CNN's Kyung Lah is in Phoenix. She spoke just a few minutes ago to the imam from the mosque attended by both dead gunmen. Take a listen.

(BEGIN VIDEO CLIP)

USAMA SHAMI, PRES., ISLAMIC COMMUNITY CENTER OF PHOENIX: Yes, two members that, they didn't show any signs of radicalization or any signs of even thinking about those things in that manner. So, when that happens, it just shocks you. You know? How good did you know these people? That's the question that people ask themselves.

(END VIDEO CLIP)

TAPPER: And Kyung Lah joins us now.

Kyung, what else did he have to tell you?

KYUNG LAH, CNN CORRESPONDENT: Well, you can hear how confused he sounds in that tape, because he says he didn't know. He knew Elton Simpson for some 10 years. This is the president of the mosque. He saw this man worshipping very regularly. He says he didn't see any sorts of violence, as far as the other man, Nadir Soofi, he had a pizza shop, a young son he brought with him to the mosque. He says, it's not the profile, he didn't see it coming. And that's really the story that we're getting from a lot of people here in this apartment complex.

The two men lived in that -- you see that balcony over my right shoulder, that's where the two men lived. A lot of the people in the community saw the men and they did see them working on that cobalt vehicle -- the same vehicle, at least matching the same description of the vehicle used in the Texas shooting. So, a lot of people saw that vehicle. There was even one neighbor I spoke with who said she tried to buy that vehicle.

But a lot of the people here said that they did not see that outward sign of radicalization. It just didn't raise any red flags here.

TAPPER: Kyung Lah in Phoenix, Arizona -- thank you so much.

Let's bring in former FBI counterterrorism agent Tim Clemente.

Sir, thanks so much for being here. What is your preliminary assessment so far of this attack last night?

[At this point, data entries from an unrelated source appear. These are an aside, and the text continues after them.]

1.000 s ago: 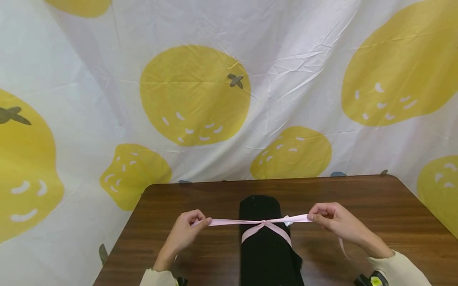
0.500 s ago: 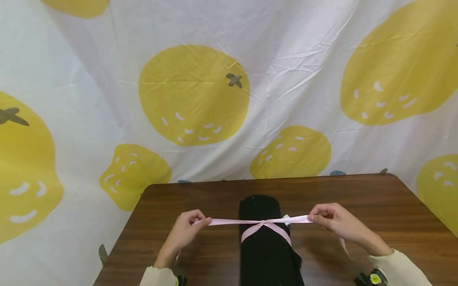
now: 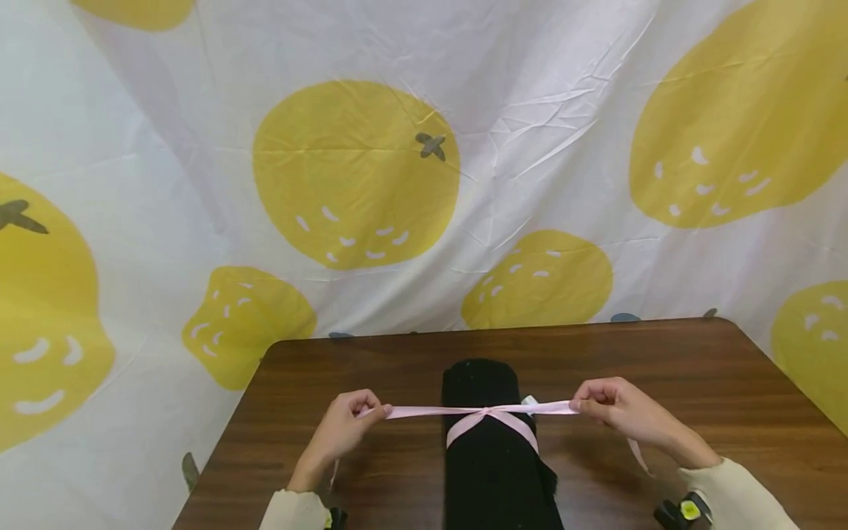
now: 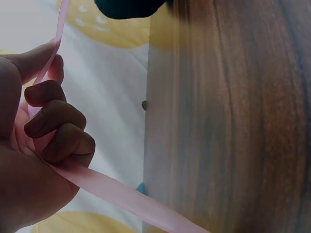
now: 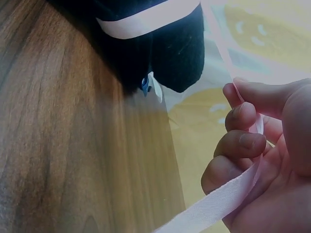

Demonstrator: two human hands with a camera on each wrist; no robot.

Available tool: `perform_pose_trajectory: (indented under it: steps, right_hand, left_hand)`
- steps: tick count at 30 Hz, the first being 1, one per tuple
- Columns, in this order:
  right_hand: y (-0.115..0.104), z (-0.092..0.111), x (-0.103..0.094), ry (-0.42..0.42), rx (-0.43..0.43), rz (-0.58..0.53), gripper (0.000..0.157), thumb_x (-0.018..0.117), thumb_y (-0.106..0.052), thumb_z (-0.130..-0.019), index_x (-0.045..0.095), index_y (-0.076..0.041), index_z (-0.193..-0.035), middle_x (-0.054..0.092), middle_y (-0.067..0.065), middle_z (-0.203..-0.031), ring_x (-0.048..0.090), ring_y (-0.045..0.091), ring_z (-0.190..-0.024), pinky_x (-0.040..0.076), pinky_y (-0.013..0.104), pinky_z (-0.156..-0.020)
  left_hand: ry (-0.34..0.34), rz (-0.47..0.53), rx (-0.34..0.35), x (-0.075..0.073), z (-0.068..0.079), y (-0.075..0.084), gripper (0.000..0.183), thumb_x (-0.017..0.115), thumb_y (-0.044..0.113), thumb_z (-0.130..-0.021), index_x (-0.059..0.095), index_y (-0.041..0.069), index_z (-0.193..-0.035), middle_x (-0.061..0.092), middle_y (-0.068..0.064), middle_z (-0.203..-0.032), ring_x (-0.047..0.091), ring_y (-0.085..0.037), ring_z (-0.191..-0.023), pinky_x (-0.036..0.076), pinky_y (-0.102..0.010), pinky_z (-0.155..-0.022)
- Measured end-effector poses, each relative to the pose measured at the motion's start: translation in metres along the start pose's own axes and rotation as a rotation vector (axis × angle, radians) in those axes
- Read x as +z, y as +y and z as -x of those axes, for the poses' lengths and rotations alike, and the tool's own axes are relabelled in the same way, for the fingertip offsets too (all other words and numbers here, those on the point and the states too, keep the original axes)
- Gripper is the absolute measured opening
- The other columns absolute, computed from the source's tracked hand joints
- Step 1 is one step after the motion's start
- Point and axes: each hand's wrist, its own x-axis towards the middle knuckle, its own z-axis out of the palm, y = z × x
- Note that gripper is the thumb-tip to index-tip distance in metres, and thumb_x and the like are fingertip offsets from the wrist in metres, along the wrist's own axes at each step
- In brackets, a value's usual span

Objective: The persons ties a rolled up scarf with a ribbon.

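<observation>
A rolled black cloth (image 3: 493, 478) lies lengthwise on the table, with a pink ribbon (image 3: 424, 411) wrapped round it and crossed in a knot on top. My left hand (image 3: 344, 427) pinches one ribbon end between thumb and forefinger, to the left of the roll. On the other side my right hand (image 3: 626, 412) pinches the opposite end. Both lengths stretch straight from the knot. In the left wrist view the ribbon (image 4: 116, 194) runs through the curled fingers and its tail hangs past the palm. The right wrist view shows the same for the other tail (image 5: 214, 206).
The brown wooden table (image 3: 371, 368) has rounded far corners. Behind it hangs a white curtain (image 3: 411, 302) printed with yellow fruit. A small white tag (image 5: 155, 86) sticks out from the roll's side. Dark wrist devices (image 3: 679, 511) sit at the sleeves.
Both hands keep their grip on the ribbon ends and stay almost in place, with the ribbon taut throughout. The head view has shifted very slightly.
</observation>
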Motion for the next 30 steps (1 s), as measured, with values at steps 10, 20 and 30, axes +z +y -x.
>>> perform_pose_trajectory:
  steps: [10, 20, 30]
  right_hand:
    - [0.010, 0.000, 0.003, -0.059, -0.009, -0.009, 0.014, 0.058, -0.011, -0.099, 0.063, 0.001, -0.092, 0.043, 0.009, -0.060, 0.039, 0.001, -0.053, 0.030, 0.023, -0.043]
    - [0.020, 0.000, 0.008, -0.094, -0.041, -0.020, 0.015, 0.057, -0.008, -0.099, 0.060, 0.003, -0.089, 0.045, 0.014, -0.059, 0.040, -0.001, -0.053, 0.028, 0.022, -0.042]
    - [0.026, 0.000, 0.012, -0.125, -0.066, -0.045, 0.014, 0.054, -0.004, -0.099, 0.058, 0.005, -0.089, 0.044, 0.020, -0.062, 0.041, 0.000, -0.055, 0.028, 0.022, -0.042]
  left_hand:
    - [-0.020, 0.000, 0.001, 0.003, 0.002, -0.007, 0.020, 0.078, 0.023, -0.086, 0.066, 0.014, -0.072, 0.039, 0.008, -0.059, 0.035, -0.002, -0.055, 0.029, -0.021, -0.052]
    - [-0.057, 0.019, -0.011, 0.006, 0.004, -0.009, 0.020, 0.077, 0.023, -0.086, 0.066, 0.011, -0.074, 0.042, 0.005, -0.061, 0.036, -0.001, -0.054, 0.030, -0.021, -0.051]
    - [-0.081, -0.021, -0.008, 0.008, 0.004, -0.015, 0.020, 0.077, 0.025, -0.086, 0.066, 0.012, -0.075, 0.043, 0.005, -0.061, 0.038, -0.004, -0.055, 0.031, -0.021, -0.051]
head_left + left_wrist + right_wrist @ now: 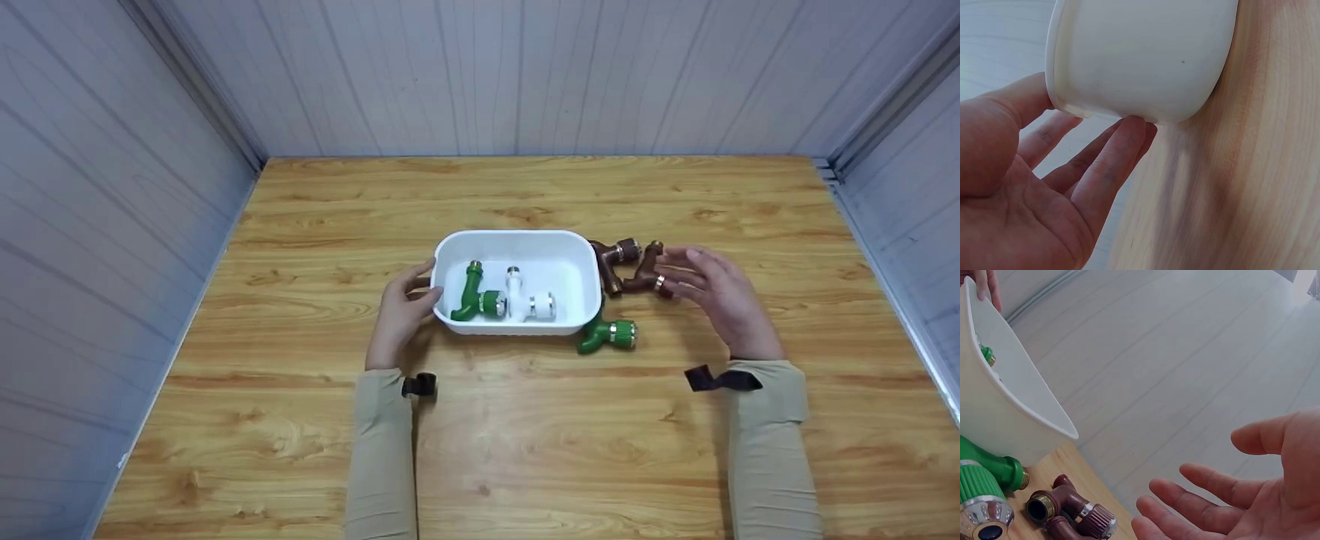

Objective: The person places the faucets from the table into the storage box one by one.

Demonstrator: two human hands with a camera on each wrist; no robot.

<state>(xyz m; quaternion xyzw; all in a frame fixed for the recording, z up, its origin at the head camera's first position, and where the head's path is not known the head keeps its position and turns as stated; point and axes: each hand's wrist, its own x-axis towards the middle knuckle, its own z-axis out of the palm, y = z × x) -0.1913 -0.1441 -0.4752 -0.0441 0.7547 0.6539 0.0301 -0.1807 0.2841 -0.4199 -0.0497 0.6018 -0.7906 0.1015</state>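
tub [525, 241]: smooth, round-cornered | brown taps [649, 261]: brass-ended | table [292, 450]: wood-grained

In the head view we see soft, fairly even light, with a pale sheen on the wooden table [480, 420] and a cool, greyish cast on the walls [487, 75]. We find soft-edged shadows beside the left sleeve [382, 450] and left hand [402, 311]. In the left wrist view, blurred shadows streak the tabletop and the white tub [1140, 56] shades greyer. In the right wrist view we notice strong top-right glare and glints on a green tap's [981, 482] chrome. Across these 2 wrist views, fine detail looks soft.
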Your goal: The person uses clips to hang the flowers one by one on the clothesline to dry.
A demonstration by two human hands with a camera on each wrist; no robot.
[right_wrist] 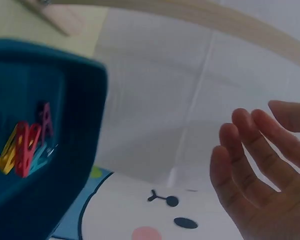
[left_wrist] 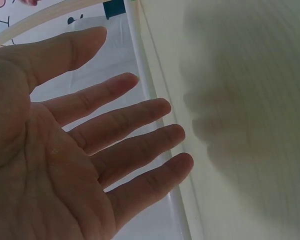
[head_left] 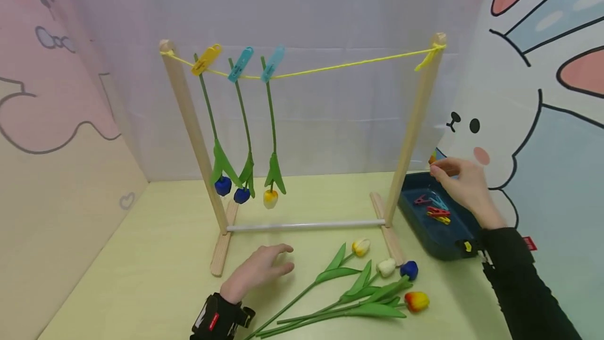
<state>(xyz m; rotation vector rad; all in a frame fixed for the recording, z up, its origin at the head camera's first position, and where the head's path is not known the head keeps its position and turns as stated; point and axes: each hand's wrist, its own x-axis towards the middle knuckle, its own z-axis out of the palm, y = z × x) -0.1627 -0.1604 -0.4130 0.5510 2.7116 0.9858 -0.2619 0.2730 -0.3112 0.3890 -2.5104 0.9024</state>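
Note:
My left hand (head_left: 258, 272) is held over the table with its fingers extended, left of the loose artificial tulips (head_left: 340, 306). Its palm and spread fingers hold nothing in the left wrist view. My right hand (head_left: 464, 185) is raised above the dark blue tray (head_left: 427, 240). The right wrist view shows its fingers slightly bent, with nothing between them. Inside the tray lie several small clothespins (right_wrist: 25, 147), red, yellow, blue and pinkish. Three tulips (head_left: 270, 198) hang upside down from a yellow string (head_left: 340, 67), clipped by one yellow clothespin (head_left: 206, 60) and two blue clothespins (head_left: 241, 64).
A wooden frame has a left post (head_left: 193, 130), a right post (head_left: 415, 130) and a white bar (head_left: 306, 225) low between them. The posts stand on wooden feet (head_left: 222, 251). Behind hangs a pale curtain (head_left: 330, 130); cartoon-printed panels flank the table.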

TIM CLEMENTE, FORMER FBI COUNTERTERRORISM AGENT: Well, looking at the tweet sent out prior to the attack tells us a lot about the attackers. Basically it was an oath of fealty to Abu Bakr al Baghdadi, the head of ISIS, letting them know, we are now your followers. And the last line, make dua is asking the believers to pray for them in whatever act they're about to do.

So, this forces ISIS to now do some kind of formal response, because ISIS has to own them.

TAPPER: Do you think these are entirely self-radicalized individuals that may not have even had contact with ISIS?